TASK INSTRUCTIONS –
Each line from the one holding "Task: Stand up" to the end of the data below must be output verbatim, with no other lines.

──────── COLLECTED DATA ────────

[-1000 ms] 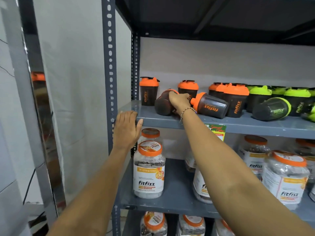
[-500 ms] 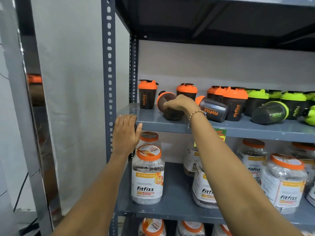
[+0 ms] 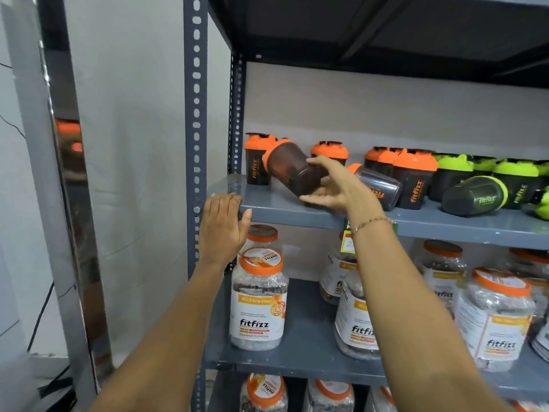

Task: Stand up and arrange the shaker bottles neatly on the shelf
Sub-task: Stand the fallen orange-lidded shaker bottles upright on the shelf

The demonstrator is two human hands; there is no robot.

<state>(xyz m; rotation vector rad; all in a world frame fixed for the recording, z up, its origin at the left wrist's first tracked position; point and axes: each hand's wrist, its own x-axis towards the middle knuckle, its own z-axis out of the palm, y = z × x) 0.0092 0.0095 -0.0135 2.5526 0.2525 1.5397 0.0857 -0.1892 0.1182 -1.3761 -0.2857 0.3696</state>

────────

EXERCISE RESULT –
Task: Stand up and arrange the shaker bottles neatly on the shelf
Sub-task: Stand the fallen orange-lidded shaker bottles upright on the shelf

The demonstrator is two human hands; there is no robot.

<state>(xyz m; rotation vector rad; all in a world frame fixed for the recording, z up, its origin at the left wrist's first tracked position; point and axes: each hand's wrist, its own x-axis towards the middle knuckle, its own z-axis out of the palm, y = z × x) 0.0092 0.0095 -0.0135 2.5526 0.2525 1.5397 0.0857 -0.1892 0.1182 -1.3761 -0.2857 0.3696</state>

The exercise has been fully completed.